The prime factorization of 36 to be $2^2\cdot 3^2$. Thus we must check for divisibility by 4 and 9 to see if it's divisible by 36.

  • Since the last two digits, 44, of the number is divisible by 4, so is the entire number.
  • To check for divisibility by 9, we look to see if the sum of the digits is divisible by 9. The sum of the digits is 54 which is divisible by 9.

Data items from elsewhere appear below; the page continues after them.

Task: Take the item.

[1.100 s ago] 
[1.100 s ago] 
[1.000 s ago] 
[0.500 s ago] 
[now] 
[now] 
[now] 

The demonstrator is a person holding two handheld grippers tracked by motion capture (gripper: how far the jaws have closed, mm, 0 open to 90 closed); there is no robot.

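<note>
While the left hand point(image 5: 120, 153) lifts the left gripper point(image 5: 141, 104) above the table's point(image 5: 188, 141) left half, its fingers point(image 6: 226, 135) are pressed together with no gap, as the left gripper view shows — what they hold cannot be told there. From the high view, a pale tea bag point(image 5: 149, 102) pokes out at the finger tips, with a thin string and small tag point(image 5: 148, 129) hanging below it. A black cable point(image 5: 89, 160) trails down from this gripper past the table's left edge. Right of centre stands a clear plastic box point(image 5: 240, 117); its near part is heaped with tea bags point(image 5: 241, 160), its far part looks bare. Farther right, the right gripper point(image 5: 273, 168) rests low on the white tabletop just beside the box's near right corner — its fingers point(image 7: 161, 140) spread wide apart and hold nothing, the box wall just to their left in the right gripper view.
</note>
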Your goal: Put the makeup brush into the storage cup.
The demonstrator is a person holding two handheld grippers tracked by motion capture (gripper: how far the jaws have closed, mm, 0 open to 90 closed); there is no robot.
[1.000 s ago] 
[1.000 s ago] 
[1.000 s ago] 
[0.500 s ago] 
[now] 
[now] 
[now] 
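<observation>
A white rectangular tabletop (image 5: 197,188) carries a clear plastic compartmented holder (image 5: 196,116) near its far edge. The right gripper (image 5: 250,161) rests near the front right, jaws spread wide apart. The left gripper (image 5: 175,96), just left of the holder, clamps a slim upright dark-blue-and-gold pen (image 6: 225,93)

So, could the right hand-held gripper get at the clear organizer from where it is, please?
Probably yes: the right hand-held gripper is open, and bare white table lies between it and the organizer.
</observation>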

Thus, the number is divisible by both 4 and 9 and must be divisible by 36.

Advanced

General Rule for Primes

For every prime number other than 2 and 5, there exists a rule similar to rule 2 for divisibility by 7. For a general prime $p$, there exists some number $q$ such that an integer is divisible by $p$ if and only if truncating the last digit, multiplying it by $q$ and subtracting it from the remaining number gives us a result divisible by $p$. Divisibility rule 2 for 7 says that for $p = 7$, $q = 2$. The divisibility rule for 11 is equivalent to choosing $q = 1$. The divisibility rule for 3 is equivalent to choosing $q = -1$. These rules can also be found under the appropriate conditions in number bases other than 10. Also note that these rules exist in two forms: if $q$ is replaced by $p - q$ then subtraction may be replaced with addition. We see one instance of this in the divisibility rule for 13: we could multiply by 9 and subtract rather than multiplying by 4 and adding.

Divisibility Rule for 13

Rule 1: Truncate the last digit, multiply it by 4 and add it to the rest of the number. The result is divisible by 13 if and only if the original number was divisble by 13. This process can be repeated for large numbers, as with the second divisibility rule for 7.

Proof

Rule 2: Partition $N$ into 3 digit numbers from the right ($d_3d_2d_1,d_6d_5d_4,\dots$). The alternating sum ($d_3d_2d_1 - d_6d_5d_4 + d_9d_8d_7 - \dots$) is divisible by 13 if and only if $N$ is divisible by 13.

Proof

Divisibility Rule for 17

Truncate the last digit, multiply it by 5 and subtract from the remaining leading number. The number is divisible if and only if the result is divisible. The process can be repeated for any number.

Proof

Divisibility Rule for 19

Truncate the last digit, multiply it by 2 and add to the remaining leading number. The number is divisible if and only if the result is divisible. This can also be repeated for large numbers.

Proof

Divisibility Rule for 29

Truncate the last digit, multiply it by 3 and add to the remaining leading number. The number is divisible if and only if the result is divisible. This can also be repeated for large numbers.

Proof

Divisibility Rule for 49

Why 49? For taking pesky $7^2$ out of a root.

Useful until 2300. Round up to the nearest 50, call it $A$, and subtract the original number, call this $D$. If $A = 50 \cdot D$ , it is divisible by 49.

Examples:

49. Round up: $A = 50$. Difference: $D = 1$. $A = 50 \cdot D$? Yes!

1501. Round up: $A = 1550$. Difference: $D = 49$. $A = 50 \cdot D$? No!

1470. Round up: $A = 1500$. Difference: $D = 30$. $A = 50 \cdot D$? Yes!